The scientific evidence of the harm done by mountaintop removal with valley fills is unassailable. In January 2010, Science Magazine published an article detailing that harm, written and researched by twelve preeminent scientists including one from WVU. They found that burial of headwater streams by valley fills causes permanent loss of ecosystems. Stream biodiversity and water quality suffer. As they emerge from valley fills, mountain streams are saturated with sulfate, calcium, magnesium and other harmful ions. These persist even after mine-site reclamation. Groundwater samples from domestic supply wells have higher levels of mine-derived chemicals than well water from unmined areas. The article, written before Obama’s stream protection Rule, concludes

mine-related contaminants persist in streams well below valley fills, forests are destroyed, headwater streams are lost, and biological diversity is reduced; all of these demonstrate that [mountaintop removal with valley fill] causes significant environmental damage despite regulatory requirements to minimize impacts.

Balanced against this certain environmental harm is Rep. Mooney’s rather hysterical claim that huge numbers of West Virginia coal jobs would have been lost under the Rule. It should surprise no one that Rep. Mooney’s numbers come straight from the National Mining Association. That group’s analysis asserted that as many as 77,000 jobs might be lost nationwide under the worst scenario, but possibly far fewer under more likely scenarios. Those are not all West Virginia jobs, or even Appalachian jobs. And there is good reason to doubt the bona fides of NMA’s numbers because they do not take into account the reclamation and compliance jobs that would be created by the Rule.

Congress required the Office of Surface Mining Reclamation and Enforcement to estimate the proposed Rule’s impact on employment, not just on coal jobs. In a document entitled SPR Myths vs, Facts, it debunks industry claims that between 40,000 and 77,000 jobs would be lost:

The final [Stream Protection Rule] will not have an adverse impact on jobs. The regulatory impact analysis (RIA) for the rule estimates overall that employment will show [an annual average] increase of 156 full time jobs. Where coal production is unprofitable under market conditions, jobs are predicted to decline by an average annual aggregate of 124 fulltime jobs. This will be more than offset by an average annual gain of 280 fulltime jobs needed to comply with the rule where mining remains profitable, such as additional jobs like heavy machine operators for materials placement and water sampling professionals. For purposes of comparison, the Energy Information Administration reports that total coal industry employment in 2015 was equal to 65,971, decreasing 12% from 2014.

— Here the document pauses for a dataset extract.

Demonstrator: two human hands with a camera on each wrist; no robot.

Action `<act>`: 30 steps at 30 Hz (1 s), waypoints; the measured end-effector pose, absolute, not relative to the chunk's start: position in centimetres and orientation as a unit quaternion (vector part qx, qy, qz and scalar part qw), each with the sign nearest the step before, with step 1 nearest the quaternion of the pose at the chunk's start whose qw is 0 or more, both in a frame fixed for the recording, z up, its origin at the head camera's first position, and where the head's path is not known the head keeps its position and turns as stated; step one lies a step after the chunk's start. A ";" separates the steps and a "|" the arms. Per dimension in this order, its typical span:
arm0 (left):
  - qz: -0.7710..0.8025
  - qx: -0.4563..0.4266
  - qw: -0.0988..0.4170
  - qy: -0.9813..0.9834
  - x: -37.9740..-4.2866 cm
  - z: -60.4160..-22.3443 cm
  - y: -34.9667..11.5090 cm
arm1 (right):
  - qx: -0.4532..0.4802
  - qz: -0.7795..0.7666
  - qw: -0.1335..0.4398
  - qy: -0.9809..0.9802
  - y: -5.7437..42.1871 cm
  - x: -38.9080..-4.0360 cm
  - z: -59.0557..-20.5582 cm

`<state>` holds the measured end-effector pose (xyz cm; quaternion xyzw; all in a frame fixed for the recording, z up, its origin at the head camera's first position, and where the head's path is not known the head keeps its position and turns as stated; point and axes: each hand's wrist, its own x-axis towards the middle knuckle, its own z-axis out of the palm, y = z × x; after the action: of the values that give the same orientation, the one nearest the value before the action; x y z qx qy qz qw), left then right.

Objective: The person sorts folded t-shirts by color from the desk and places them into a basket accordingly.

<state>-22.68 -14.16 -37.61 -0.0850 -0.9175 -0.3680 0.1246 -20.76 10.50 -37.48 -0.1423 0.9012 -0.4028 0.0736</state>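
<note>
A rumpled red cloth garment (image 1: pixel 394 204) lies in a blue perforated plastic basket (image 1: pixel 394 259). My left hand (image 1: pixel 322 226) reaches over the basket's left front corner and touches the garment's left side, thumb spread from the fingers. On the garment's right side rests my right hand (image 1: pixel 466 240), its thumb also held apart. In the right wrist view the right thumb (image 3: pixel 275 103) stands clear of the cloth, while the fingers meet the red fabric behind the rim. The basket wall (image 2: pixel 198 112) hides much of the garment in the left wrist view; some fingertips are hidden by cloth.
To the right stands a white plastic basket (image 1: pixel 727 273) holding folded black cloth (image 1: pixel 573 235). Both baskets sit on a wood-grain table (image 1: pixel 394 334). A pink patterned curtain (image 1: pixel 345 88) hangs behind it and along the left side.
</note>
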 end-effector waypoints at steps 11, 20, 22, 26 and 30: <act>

In a February 22, 2017 opinion piece, the Morgan Messenger took Senators Capito and Manchin to task for claiming that rolling back the Rule would save state coal jobs. “They don’t do our state any favors by pretending to have turned back the loss of coal jobs,” the Messenger said, noting that coal jobs have been declining for years due to economic factors unrelated to environmental regulations. Rep. Mooney is guilty of the same and more. By accepting and further promoting the coal industry’s false narrative about a “war on coal” he delays the reckoning we in West Virginia must have about replacing coal jobs and severance revenues. He keeps us in the perpetual coal rut. The roll back of the Stream Protection Rule is no cause for him to celebrate.